Stinger é o lança-foguetes portátil fabricado pelos norte-americanos, que popularmente chamamos de bazuca, que tem a capacidade de acertar com facilidade aviões, helicópteros e sobretudo tanques. Na Guerra do Afeganistão, os soviéticos tiveram suas forças aéreas e terrestres destroçadas pelos Stingers doados pelos EUA aos mujahedin. Agora, o drama se repete e com uma variedade maior desses equipamentos leves que abatem aviões militares caríssimos e blindados truculentos num piscar de olhos.
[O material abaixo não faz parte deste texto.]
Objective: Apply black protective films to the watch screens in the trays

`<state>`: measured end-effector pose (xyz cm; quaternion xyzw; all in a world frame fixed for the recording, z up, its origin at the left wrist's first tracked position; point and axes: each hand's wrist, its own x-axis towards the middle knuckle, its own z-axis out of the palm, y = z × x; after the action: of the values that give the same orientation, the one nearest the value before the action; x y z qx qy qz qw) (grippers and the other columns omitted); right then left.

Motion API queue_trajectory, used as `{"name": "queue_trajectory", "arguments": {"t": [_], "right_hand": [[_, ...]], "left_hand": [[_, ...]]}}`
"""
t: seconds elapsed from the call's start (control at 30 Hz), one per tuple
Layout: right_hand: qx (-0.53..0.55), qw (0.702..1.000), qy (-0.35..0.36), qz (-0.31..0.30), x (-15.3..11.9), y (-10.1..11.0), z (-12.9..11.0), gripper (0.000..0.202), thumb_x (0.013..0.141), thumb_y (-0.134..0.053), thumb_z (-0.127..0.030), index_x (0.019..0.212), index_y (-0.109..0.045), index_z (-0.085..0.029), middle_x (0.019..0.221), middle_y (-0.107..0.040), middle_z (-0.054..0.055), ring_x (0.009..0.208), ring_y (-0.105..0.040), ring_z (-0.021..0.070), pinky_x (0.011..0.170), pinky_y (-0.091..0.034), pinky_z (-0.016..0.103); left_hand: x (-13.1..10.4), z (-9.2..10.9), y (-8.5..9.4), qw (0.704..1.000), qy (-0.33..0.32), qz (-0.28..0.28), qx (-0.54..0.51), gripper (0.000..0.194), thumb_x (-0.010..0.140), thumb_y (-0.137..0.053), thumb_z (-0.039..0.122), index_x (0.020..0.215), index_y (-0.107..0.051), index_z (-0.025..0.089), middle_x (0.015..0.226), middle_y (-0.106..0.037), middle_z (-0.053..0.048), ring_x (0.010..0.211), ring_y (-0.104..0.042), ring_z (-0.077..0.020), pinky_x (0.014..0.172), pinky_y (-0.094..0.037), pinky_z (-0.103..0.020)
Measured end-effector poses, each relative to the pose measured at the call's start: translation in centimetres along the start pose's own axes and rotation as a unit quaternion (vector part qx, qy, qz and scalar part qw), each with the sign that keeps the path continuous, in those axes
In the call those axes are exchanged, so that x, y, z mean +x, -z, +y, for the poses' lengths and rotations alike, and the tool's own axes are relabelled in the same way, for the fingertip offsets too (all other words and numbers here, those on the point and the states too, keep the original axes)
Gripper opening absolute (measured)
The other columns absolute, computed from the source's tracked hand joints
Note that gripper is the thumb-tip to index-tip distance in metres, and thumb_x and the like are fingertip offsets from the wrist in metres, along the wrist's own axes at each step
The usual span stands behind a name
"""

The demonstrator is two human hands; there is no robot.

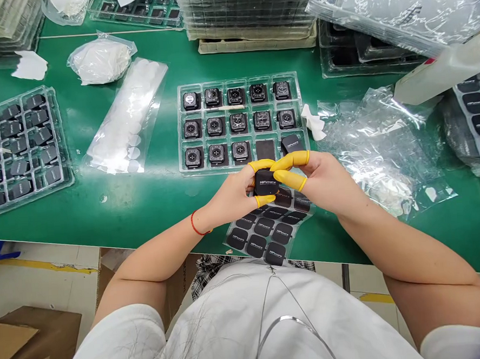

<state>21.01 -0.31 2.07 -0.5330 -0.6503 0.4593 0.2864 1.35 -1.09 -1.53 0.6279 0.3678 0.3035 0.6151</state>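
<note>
Between the yellow-capped thumb and fingers of my left hand (233, 197) is a black square smartwatch body (266, 183), its "HiFuture" face up. My right hand (321, 179), also in yellow finger cots, pinches at the watch's upper right edge; whether a film lies between those fingertips I cannot tell. Below the hands lies a sheet of black HiFuture stickers (264, 227), partly covered by them. Just beyond, a clear tray (299, 97) holds several watch bodies, mostly sensor side up. In its front row, one compartment shows a bare dark pad, and a HiFuture-faced piece (290, 143) sits tilted at the right.
Another filled tray (66, 174) lies left, near a strip of round clear stickers (125, 121) and a bagged white bundle (101, 59). Stacked trays (248, 14) stand behind. Crumpled plastic bags (379, 155) and a translucent bottle (440, 72) occupy the right.
</note>
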Motion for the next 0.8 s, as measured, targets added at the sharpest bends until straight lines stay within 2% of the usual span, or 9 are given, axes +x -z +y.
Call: {"name": "queue_trajectory", "arguments": {"t": [0.1,0.17,0.23,0.3,0.4,0.47,0.6,0.7,0.8], "right_hand": [[-0.151,0.982,0.100,0.053,-0.3,-0.3,-0.2,0.018,0.083,-0.063,-0.033,0.095,-0.072,-0.023,0.085,-0.071,0.005,0.087,-0.064,0.0245,0.089,-0.048,0.047],[-0.213,0.966,0.137,0.054,-0.4,-0.7,-0.4,0.035,0.078,-0.069,-0.039,0.108,-0.069,-0.021,0.087,-0.070,0.007,0.087,-0.063,0.0275,0.088,-0.048,0.050],[-0.206,0.971,0.123,0.016,-0.1,-1.0,-0.4,0.050,0.076,-0.072,-0.041,0.120,-0.063,-0.020,0.097,-0.071,0.008,0.085,-0.064,0.0266,0.080,-0.051,0.046],[-0.151,0.985,0.089,-0.001,0.9,-1.0,0.0,0.044,0.081,-0.066,-0.038,0.121,-0.061,-0.021,0.102,-0.071,0.007,0.082,-0.065,0.0228,0.074,-0.052,0.039],[-0.110,0.990,0.036,0.077,3.4,-0.5,1.7,0.027,0.091,-0.052,-0.036,0.111,-0.063,-0.022,0.095,-0.070,0.006,0.080,-0.065,0.0204,0.071,-0.051,0.035],[-0.176,0.979,0.023,0.103,5.3,-0.2,3.0,0.024,0.093,-0.050,-0.032,0.106,-0.065,-0.020,0.095,-0.071,0.008,0.083,-0.065,0.0231,0.073,-0.050,0.037],[-0.392,0.911,0.124,0.040,7.4,-1.1,3.8,0.026,0.092,-0.047,-0.019,0.101,-0.071,-0.015,0.105,-0.070,0.013,0.097,-0.059,0.0285,0.083,-0.045,0.043],[-0.465,0.859,0.210,-0.032,7.8,-2.7,2.2,0.025,0.093,-0.050,-0.025,0.100,-0.072,-0.015,0.102,-0.070,0.013,0.092,-0.056,0.0267,0.075,-0.041,0.039],[-0.526,0.816,0.224,-0.087,8.3,-4.2,0.2,0.017,0.088,-0.056,-0.018,0.092,-0.071,-0.013,0.090,-0.070,0.015,0.088,-0.056,0.0272,0.068,-0.035,0.037]], "left_hand": [[0.0,0.2,0.0,1.000,0.009,0.009,0.004,0.055,0.079,-0.070,0.020,0.129,-0.048,0.024,0.118,-0.066,-0.005,0.088,-0.069,-0.0140,0.080,-0.059,-0.029],[0.0,0.3,-0.1,1.000,0.002,0.008,0.007,0.052,0.079,-0.071,0.020,0.126,-0.050,0.023,0.119,-0.066,-0.006,0.088,-0.068,-0.0148,0.079,-0.058,-0.029],[0.0,0.3,-0.2,1.000,-0.008,0.006,0.000,0.050,0.078,-0.071,0.019,0.124,-0.052,0.022,0.120,-0.066,-0.007,0.093,-0.069,-0.0166,0.080,-0.057,-0.029],[0.1,0.3,-0.3,1.000,0.008,0.017,-0.018,0.057,0.079,-0.069,0.018,0.131,-0.046,0.023,0.111,-0.069,-0.006,0.094,-0.070,-0.0179,0.080,-0.057,-0.030],[0.3,0.2,-0.3,0.994,0.083,0.050,-0.043,0.081,0.081,-0.068,0.017,0.148,-0.023,0.024,0.089,-0.073,-0.003,0.087,-0.072,-0.0187,0.075,-0.057,-0.031],[0.4,0.1,-0.1,0.990,0.116,0.047,-0.057,0.077,0.083,-0.064,0.013,0.148,-0.023,0.019,0.083,-0.073,-0.003,0.086,-0.073,-0.0185,0.077,-0.056,-0.031],[0.6,-0.1,0.2,0.990,0.121,0.028,-0.062,0.032,0.084,-0.058,0.008,0.115,-0.055,0.012,0.084,-0.073,-0.007,0.085,-0.073,-0.0160,0.081,-0.056,-0.030],[0.6,-0.3,0.1,0.990,0.119,0.021,-0.069,0.012,0.083,-0.059,0.007,0.094,-0.060,0.012,0.087,-0.071,-0.006,0.085,-0.072,-0.0153,0.081,-0.057,-0.031],[0.7,-0.4,0.1,0.990,0.116,0.014,-0.075,0.008,0.081,-0.059,0.007,0.086,-0.061,0.012,0.085,-0.070,-0.005,0.083,-0.071,-0.0141,0.082,-0.057,-0.031]]}}
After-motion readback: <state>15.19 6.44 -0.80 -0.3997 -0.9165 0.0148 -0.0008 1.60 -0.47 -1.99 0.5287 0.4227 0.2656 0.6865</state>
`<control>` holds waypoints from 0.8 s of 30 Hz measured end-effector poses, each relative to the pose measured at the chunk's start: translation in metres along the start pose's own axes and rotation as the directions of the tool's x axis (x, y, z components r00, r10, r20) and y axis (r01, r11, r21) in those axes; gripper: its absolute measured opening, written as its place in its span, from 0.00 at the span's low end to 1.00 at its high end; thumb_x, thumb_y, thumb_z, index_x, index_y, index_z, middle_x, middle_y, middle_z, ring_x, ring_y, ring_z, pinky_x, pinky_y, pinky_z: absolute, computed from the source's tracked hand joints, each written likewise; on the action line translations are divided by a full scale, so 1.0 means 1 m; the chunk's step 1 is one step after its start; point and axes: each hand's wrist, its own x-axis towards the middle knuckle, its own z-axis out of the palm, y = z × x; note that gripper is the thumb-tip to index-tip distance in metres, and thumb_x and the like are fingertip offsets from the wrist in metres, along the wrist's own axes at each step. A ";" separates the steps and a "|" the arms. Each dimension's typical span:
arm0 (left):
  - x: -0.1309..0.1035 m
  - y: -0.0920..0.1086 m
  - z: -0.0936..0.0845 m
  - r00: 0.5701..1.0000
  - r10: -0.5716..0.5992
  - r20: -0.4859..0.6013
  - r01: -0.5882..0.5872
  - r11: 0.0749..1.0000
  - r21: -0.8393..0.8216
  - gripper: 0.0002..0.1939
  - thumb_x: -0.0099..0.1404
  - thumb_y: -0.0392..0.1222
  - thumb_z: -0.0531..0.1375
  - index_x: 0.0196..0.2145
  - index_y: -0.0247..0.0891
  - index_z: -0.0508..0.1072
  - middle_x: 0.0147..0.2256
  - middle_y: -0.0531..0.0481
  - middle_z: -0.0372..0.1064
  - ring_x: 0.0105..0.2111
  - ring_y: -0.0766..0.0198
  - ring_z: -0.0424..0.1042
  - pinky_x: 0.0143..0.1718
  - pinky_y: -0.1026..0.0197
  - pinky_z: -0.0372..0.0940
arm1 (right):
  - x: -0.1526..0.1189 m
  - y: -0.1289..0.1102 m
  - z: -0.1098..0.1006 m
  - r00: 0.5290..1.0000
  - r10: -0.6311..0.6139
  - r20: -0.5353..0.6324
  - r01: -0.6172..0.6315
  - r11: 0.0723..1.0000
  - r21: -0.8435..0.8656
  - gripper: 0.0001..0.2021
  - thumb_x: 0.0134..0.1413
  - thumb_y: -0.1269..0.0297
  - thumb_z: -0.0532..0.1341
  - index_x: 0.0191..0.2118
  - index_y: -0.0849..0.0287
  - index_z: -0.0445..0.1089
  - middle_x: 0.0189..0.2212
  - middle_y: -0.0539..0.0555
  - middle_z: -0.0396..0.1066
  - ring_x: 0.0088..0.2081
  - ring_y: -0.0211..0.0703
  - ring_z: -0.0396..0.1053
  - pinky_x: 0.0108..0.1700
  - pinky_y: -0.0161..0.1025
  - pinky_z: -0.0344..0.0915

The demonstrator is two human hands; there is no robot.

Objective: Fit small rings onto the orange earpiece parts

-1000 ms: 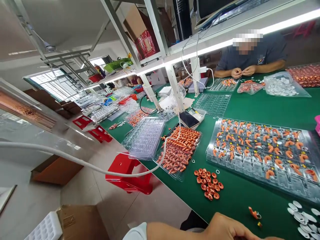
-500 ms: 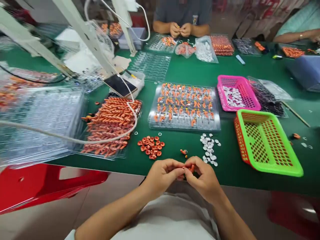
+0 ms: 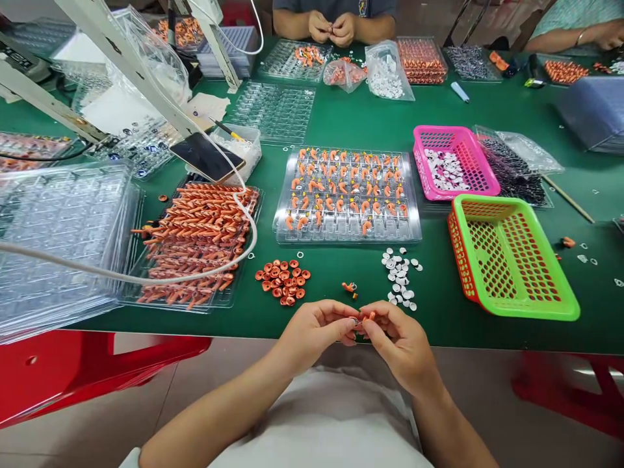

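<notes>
Both hands meet just over the table's front edge, fingertips nearly touching. My left hand is closed in a pinch on something tiny and pale at its fingertips; its kind is too small to make out. My right hand pinches a small orange plastic piece, mostly covered by the fingers. Just beyond them lies an orange hooked piece. Orange round cups are heaped to the left, and white discs are scattered to the right. Farther back, a clear compartment tray bears rows of orange curved pieces.
On the right stand a green basket and a pink basket. Orange parts fill trays at left, crossed by a white cable, beside stacked clear trays. A phone lies behind. Another person's hands work opposite.
The camera view has shifted, so the table's contents sit slightly higher and farther left. My hands stay together; a pale bit now shows at my left fingertips.
</notes>
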 end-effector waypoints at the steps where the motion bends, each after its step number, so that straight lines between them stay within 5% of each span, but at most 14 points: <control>1: 0.000 0.000 0.001 1.000 -0.004 -0.008 0.004 1.000 -0.011 0.16 0.51 0.46 0.71 0.33 0.31 0.79 0.29 0.47 0.77 0.25 0.67 0.73 0.33 0.61 0.71 | 0.000 0.000 0.000 1.000 -0.004 -0.012 0.004 1.000 -0.015 0.07 0.62 0.61 0.59 0.43 0.54 0.71 0.35 0.52 0.74 0.35 0.41 0.75 0.38 0.36 0.74; 16: 0.005 -0.007 0.006 0.998 -0.011 -0.059 0.005 0.995 -0.097 0.07 0.53 0.37 0.65 0.30 0.32 0.75 0.25 0.52 0.72 0.21 0.70 0.69 0.27 0.66 0.64 | 0.001 0.002 0.006 0.992 -0.116 -0.049 0.108 0.982 -0.155 0.05 0.62 0.65 0.58 0.41 0.54 0.71 0.34 0.52 0.73 0.33 0.40 0.72 0.33 0.35 0.69; 24: 0.001 -0.009 0.004 0.998 0.014 -0.065 -0.016 0.999 -0.039 0.10 0.54 0.42 0.66 0.30 0.32 0.75 0.28 0.50 0.72 0.21 0.71 0.67 0.25 0.65 0.63 | -0.002 0.000 0.006 0.992 -0.118 -0.033 0.112 0.982 -0.153 0.06 0.61 0.67 0.58 0.41 0.53 0.71 0.35 0.52 0.73 0.33 0.40 0.72 0.35 0.36 0.69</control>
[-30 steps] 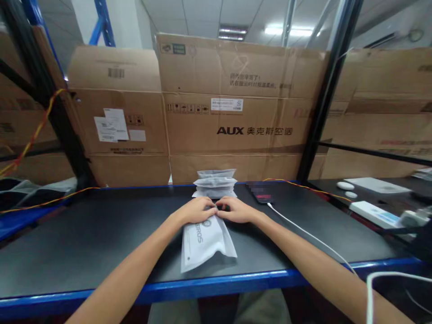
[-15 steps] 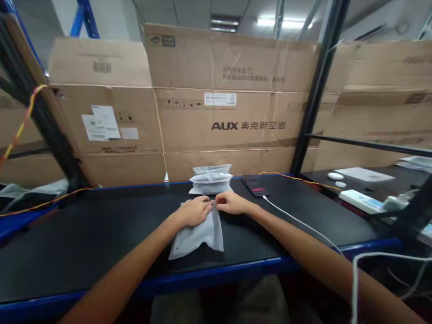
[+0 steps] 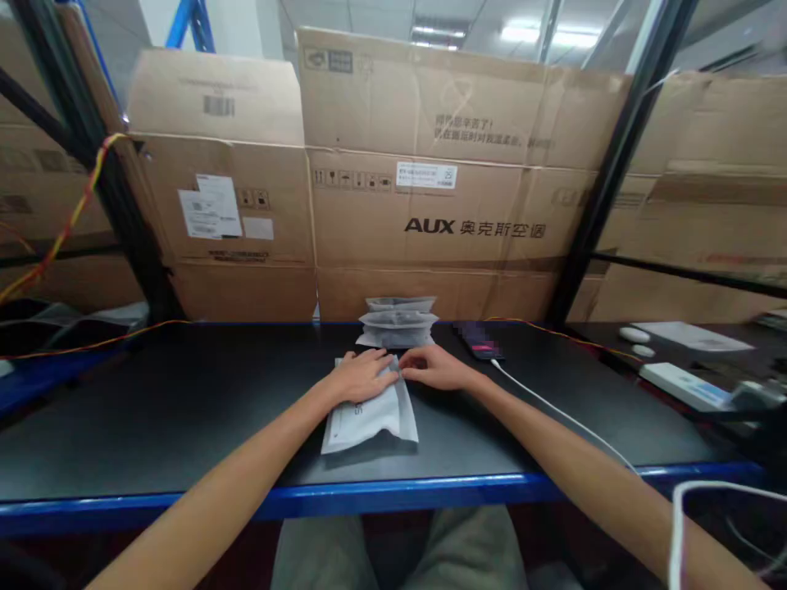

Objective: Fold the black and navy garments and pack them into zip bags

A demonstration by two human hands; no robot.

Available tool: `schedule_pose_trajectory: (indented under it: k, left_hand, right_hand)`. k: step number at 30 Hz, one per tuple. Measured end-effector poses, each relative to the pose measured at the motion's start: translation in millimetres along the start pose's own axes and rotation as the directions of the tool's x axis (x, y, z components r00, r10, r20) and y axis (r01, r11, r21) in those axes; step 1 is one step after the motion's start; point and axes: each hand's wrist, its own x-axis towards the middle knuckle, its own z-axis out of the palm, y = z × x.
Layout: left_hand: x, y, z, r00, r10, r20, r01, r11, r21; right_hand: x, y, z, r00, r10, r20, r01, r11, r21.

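Note:
A pale, frosted flat bag [image 3: 372,422] lies on the black tabletop [image 3: 215,410] in front of me. My left hand [image 3: 364,375] rests flat across the bag's upper part, fingers spread and pointing right. At the bag's upper right corner is my right hand [image 3: 434,367], its thumb and fingertips pinched together at the edge. Just behind both hands stands a small stack of similar bags [image 3: 398,321].
Right of the stack lies a phone [image 3: 479,340] with a white cable [image 3: 553,412] running to the right. Cardboard panels [image 3: 430,270] stand behind the table. A white power strip [image 3: 685,385] sits at the right, beyond a black post [image 3: 608,180].
The camera view has shifted, so the scene sits slightly further right. Both hands stay at the bag's top edge, with the left hand's fingers a little more spread.

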Motion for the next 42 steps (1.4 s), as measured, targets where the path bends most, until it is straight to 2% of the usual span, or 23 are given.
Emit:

Há o Javelin, o NLAW e o Stinger, distribuídos aos montes para o exército da Ucrânia, que com eles vem causando sérios prejuízos aos invasores russos.

O ex-conselheiro da Otan Chris Donnelly escreveu que o problema que ocorre com as tropas russas nesse momento é algo que remonta décadas atrás, já que por muito tempo a Moscou deixou de formar tropas de elite e profissionais de alta capacidade, em número expressivo, para priorizar um exército até numeroso, mas de recrutas sem experiência e sem disposição para lutar.

Por fim, o que se sabe é que Moscou está reformulando sua estratégia e tem considerado seriamente, como já foi anunciado, utilizar mercenários da Síria, com farta experiência em combate. Outro problema que pode surgir, se de fato os russos finalmente conseguirem entrar totalmente em Kiev, é a resistência e a guerrilha urbana, que por si só já são um pesadelo para o Kremlin, já que é só lembrarmos da primeira guerra da Chechênia, quando um punhado de tropas com equipamentos e armamentos parcos colocou o poderoso exército herdeiro da União Soviética para correr de Grozny, como lembrou Michael Kofman, especialista em assuntos militares russos do Centro de Análises Navais dos EUA (CNA), em entrevista ao canal televisivo France24.